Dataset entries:
'''

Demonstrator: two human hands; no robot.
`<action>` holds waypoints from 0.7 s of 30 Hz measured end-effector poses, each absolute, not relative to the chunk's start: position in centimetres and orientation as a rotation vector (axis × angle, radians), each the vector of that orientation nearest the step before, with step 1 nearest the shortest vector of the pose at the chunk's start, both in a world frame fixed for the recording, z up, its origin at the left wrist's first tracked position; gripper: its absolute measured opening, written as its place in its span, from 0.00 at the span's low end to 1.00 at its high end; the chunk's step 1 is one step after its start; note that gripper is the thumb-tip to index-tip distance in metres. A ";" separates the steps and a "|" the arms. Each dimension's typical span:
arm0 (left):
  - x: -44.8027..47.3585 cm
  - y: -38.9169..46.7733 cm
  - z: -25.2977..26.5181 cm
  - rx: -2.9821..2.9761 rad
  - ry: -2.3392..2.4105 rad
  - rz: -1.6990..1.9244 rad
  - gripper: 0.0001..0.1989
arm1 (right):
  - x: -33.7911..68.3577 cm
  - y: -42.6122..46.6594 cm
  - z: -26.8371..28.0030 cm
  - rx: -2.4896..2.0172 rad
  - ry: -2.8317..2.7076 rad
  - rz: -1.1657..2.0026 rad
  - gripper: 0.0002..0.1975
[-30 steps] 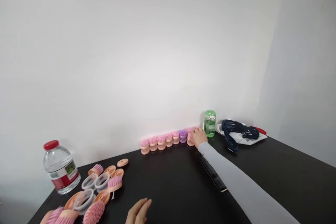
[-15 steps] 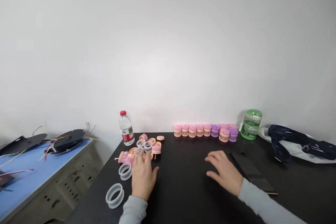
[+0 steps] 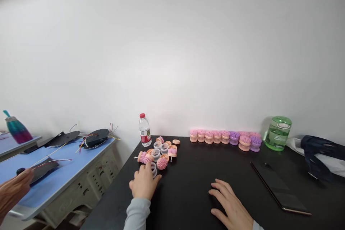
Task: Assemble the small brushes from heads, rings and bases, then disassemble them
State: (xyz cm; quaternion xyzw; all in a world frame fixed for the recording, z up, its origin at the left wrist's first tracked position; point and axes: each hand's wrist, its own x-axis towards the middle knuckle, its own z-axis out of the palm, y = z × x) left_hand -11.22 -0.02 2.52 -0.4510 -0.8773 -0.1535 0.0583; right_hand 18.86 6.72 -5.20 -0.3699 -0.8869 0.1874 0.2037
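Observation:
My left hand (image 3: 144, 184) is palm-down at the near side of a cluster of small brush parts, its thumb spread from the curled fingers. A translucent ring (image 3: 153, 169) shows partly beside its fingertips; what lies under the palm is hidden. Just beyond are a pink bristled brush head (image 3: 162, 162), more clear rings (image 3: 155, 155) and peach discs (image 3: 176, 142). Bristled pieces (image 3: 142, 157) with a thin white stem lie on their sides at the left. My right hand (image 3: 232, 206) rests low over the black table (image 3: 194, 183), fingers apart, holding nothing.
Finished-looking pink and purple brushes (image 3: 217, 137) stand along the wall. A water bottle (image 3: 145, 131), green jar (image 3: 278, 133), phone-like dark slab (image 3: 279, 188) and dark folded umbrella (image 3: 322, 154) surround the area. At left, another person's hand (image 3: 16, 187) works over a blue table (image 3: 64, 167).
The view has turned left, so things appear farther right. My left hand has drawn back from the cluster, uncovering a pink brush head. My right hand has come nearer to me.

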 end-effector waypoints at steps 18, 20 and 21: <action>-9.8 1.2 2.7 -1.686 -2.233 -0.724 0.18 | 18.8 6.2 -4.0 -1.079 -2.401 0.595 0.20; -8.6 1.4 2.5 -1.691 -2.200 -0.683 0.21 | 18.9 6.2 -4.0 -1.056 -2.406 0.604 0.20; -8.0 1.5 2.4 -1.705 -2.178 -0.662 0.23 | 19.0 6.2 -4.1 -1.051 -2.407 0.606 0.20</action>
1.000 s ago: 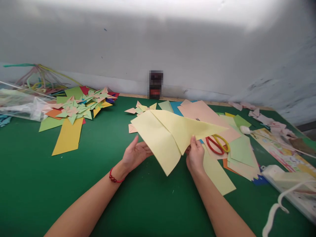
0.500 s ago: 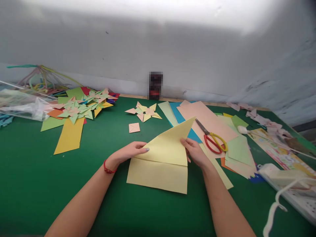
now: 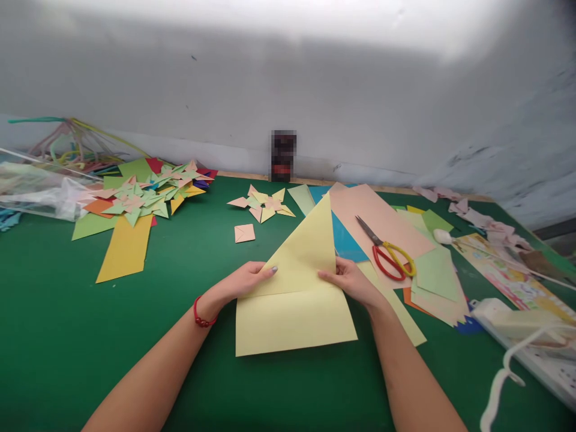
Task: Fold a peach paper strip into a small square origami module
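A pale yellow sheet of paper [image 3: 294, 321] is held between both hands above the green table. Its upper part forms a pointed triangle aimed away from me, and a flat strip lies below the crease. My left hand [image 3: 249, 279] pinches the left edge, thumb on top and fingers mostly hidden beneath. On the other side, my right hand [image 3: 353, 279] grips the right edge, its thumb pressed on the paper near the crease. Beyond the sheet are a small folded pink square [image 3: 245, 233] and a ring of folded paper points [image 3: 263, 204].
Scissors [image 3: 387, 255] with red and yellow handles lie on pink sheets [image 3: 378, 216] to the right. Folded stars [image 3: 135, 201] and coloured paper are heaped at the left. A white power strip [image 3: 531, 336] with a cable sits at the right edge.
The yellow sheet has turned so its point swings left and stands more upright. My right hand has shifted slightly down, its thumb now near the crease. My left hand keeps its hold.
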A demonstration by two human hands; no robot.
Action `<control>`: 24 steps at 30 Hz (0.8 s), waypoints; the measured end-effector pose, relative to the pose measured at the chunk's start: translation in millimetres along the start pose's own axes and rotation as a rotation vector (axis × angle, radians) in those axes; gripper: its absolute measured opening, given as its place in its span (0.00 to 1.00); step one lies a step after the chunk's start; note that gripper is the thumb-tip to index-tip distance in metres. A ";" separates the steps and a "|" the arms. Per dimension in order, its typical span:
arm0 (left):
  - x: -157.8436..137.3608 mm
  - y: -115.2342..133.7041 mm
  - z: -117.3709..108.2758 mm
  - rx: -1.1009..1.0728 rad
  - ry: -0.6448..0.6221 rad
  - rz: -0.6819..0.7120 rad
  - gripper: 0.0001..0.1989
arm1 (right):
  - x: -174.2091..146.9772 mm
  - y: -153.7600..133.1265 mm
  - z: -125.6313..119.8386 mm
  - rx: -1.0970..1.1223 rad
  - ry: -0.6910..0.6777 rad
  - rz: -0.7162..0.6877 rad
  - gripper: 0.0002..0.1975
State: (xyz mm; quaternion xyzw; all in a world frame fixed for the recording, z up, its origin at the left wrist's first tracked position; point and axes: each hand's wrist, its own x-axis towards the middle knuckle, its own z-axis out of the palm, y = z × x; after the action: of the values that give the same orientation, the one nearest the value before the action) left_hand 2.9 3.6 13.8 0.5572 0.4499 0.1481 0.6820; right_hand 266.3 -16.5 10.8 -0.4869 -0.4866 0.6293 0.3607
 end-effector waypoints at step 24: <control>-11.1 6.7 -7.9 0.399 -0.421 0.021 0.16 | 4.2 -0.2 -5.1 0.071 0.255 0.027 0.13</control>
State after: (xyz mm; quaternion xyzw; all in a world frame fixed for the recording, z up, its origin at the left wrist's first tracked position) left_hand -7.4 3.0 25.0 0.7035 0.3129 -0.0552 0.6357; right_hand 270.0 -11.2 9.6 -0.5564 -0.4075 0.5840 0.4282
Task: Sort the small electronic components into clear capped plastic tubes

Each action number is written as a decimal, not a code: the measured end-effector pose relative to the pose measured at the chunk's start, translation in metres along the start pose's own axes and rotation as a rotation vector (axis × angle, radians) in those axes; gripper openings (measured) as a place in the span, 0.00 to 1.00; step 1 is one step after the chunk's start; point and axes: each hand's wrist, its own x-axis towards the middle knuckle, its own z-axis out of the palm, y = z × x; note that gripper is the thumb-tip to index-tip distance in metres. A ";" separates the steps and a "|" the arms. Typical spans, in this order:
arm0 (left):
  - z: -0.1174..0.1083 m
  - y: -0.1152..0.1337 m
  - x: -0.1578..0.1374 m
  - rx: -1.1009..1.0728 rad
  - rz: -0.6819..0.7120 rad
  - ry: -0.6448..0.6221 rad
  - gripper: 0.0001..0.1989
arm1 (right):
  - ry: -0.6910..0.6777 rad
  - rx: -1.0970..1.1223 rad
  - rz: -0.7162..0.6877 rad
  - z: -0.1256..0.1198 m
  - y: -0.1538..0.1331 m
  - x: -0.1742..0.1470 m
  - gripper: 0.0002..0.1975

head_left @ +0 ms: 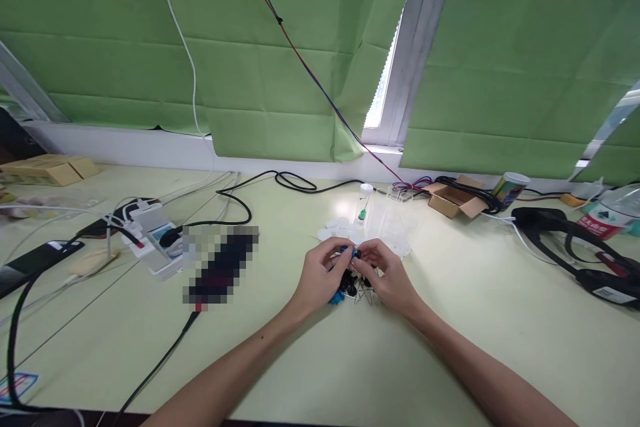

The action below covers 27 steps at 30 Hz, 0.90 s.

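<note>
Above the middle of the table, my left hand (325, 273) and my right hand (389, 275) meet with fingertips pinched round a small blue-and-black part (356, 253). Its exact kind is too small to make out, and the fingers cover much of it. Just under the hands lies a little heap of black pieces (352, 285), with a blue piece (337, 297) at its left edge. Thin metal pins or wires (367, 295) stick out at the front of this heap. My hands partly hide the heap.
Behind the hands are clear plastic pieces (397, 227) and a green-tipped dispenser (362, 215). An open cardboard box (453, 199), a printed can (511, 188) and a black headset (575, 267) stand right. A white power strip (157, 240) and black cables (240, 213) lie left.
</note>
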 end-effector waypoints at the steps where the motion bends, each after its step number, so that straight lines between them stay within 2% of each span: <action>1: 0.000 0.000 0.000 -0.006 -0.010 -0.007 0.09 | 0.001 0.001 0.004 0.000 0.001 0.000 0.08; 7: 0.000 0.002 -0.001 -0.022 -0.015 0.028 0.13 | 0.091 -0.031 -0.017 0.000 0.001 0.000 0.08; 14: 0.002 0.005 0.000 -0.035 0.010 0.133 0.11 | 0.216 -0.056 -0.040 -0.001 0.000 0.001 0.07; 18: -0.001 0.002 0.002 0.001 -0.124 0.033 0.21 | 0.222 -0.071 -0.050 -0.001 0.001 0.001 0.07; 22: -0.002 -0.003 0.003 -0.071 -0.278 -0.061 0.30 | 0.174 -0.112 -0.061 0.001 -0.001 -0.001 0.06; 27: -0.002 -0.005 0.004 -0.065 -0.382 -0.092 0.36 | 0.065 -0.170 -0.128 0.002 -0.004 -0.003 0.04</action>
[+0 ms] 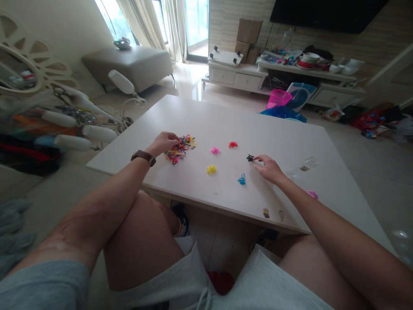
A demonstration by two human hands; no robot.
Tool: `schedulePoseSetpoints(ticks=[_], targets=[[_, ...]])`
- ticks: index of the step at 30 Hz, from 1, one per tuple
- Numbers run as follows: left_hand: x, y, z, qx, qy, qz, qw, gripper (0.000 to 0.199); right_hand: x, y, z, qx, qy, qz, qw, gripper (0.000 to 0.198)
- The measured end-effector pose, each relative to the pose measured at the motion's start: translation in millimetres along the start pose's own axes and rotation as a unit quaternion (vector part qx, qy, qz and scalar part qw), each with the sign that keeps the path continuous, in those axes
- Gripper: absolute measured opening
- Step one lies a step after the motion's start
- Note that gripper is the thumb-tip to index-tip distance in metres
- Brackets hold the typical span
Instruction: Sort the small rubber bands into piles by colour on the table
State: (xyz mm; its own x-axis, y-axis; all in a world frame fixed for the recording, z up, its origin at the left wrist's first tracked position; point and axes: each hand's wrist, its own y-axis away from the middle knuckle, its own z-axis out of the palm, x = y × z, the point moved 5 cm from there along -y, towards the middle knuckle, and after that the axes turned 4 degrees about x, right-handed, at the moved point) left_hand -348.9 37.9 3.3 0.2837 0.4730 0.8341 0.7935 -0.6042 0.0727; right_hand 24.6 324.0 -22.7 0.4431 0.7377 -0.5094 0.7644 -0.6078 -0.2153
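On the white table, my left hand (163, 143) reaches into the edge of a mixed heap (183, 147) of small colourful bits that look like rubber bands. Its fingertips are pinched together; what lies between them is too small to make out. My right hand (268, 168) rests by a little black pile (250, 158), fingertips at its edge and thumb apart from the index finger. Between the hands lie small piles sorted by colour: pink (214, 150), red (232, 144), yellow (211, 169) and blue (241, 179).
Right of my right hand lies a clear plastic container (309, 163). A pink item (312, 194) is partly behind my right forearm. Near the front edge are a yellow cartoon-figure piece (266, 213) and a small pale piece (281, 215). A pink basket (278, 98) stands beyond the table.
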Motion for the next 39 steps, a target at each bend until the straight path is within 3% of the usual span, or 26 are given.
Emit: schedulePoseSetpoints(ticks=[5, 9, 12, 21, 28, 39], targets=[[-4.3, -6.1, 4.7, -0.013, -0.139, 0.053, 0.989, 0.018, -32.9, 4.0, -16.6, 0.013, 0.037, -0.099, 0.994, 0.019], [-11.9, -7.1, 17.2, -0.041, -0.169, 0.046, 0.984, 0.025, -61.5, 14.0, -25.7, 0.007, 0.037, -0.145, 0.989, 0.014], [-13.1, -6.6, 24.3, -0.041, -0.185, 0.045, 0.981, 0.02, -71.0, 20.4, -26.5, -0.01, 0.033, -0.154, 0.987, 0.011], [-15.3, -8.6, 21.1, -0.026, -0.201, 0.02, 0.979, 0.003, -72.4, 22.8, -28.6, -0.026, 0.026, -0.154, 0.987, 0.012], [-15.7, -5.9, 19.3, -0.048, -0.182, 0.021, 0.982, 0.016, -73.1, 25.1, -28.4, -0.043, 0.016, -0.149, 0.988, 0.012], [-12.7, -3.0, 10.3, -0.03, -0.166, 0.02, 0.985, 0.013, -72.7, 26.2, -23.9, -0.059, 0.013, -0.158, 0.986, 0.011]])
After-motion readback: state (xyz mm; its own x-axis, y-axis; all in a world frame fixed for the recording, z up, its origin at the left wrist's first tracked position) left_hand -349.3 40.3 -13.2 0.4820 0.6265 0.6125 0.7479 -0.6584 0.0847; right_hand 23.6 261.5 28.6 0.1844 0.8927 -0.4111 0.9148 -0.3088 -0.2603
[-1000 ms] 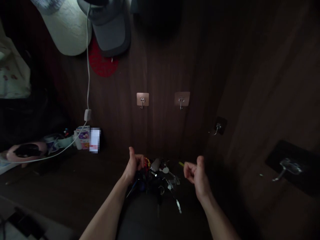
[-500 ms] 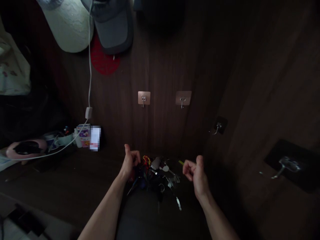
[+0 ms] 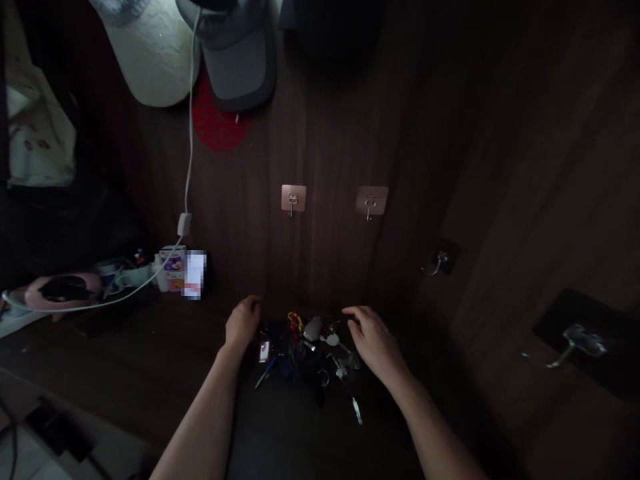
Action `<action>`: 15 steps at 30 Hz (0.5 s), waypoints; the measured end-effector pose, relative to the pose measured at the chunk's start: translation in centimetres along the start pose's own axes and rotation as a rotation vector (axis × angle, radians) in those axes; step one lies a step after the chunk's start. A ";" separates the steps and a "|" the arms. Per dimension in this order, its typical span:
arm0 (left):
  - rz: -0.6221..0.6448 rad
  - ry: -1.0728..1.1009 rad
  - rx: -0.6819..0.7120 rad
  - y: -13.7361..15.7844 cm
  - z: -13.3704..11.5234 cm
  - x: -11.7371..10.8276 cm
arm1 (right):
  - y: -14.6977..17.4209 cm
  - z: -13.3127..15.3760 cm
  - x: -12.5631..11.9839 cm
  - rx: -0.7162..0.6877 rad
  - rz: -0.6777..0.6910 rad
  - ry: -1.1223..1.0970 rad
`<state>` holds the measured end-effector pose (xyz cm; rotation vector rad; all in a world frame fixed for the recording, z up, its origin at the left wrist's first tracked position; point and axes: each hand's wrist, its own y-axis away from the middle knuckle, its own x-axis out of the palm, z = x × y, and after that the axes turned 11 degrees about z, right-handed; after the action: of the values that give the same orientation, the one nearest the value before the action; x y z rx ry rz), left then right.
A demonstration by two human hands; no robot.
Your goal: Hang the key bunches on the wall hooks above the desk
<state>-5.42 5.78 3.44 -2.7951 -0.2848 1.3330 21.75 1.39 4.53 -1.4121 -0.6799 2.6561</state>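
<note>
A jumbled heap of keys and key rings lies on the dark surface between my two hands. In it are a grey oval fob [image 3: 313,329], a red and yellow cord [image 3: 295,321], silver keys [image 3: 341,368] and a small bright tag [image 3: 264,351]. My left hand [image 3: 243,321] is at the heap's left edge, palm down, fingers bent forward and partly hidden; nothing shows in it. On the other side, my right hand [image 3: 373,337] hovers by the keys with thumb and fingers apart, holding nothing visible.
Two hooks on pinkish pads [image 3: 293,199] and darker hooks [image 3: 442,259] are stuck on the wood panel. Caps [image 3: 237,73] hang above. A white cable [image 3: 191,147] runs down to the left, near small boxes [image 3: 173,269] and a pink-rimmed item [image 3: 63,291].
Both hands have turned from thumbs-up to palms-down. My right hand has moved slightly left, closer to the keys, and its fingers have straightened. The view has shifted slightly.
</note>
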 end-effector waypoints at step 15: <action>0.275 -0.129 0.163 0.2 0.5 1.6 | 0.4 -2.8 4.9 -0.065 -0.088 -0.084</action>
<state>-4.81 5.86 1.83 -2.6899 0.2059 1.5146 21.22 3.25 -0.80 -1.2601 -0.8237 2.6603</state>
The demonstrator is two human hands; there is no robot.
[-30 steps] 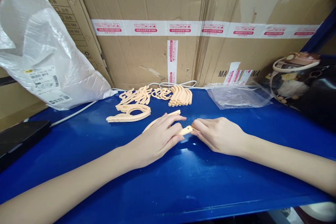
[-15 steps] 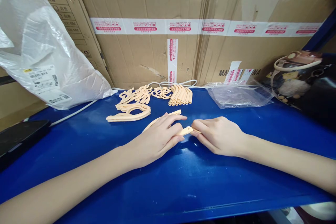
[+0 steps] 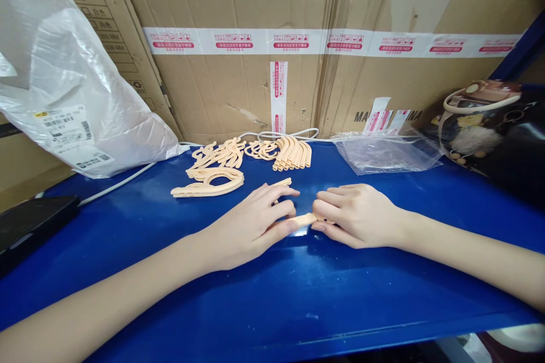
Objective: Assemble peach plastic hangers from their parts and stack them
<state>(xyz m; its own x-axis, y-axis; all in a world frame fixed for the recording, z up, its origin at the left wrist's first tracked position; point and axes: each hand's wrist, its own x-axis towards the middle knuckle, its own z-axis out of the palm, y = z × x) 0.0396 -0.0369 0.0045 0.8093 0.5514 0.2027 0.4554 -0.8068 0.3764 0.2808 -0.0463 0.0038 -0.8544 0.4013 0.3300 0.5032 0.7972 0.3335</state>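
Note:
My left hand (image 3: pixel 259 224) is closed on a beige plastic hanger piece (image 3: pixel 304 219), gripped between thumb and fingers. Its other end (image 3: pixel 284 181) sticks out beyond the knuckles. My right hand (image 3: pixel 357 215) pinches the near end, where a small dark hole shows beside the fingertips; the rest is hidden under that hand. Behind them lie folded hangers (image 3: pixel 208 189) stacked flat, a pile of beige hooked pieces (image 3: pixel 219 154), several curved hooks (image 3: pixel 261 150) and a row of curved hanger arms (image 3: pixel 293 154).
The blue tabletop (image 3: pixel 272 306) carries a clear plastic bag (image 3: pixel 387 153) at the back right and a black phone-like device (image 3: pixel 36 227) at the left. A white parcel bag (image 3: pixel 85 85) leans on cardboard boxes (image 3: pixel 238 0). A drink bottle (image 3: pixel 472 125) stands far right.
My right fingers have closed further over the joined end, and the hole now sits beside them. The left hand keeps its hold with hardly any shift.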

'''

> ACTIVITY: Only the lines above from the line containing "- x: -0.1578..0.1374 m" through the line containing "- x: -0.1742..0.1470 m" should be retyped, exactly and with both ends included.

> SOLUTION BELOW:
  - x: -0.1578..0.1374 m
  - rx: -1.1009..1.0728 rad
  - rz: -0.6819..0.7120 rad
  - ry: -0.6448..0.6221 rad
  - gripper: 0.0001..0.1989
arm1 (right):
  - ry: -0.6910..0.6777 rad
  - rx: -1.0970..1.1223 rad
  - rz: -0.7162..0.6877 rad
  - z: -0.1256..0.1198 m
  - y: -0.1538..0.1331 m
  - x: -0.1742..0.1470 m

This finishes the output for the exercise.